§ **WORK REQUEST**: Output the listing exactly, without its pictures.

(RECORDED INFORMATION Opens)

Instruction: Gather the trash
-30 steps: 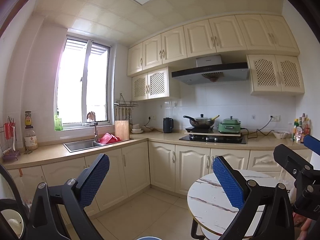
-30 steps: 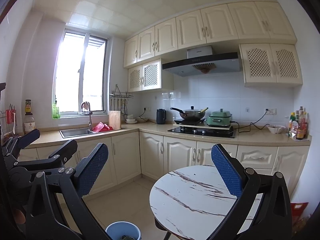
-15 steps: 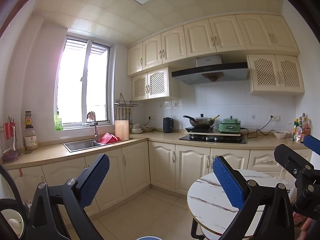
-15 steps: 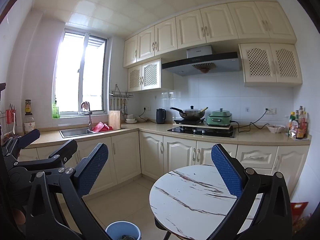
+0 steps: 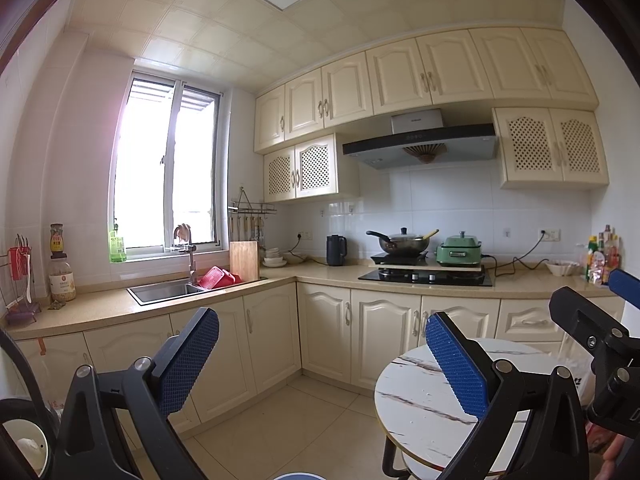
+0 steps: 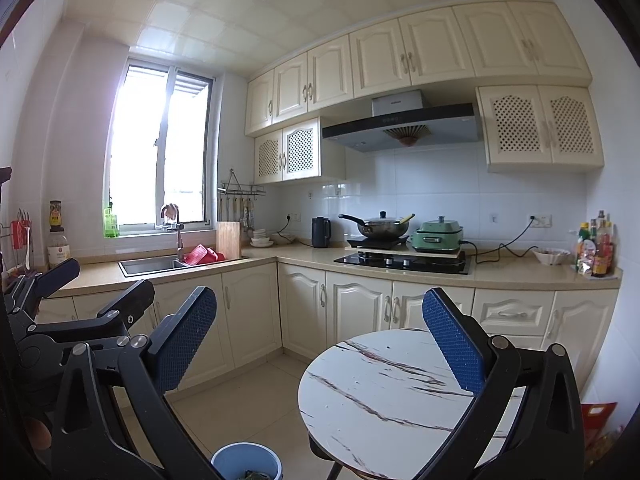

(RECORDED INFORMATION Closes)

§ **ANSWER TO THE EXERCISE**:
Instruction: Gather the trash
-30 steps: 
-30 steps: 
-15 steps: 
-15 steps: 
+0 steps: 
+0 steps: 

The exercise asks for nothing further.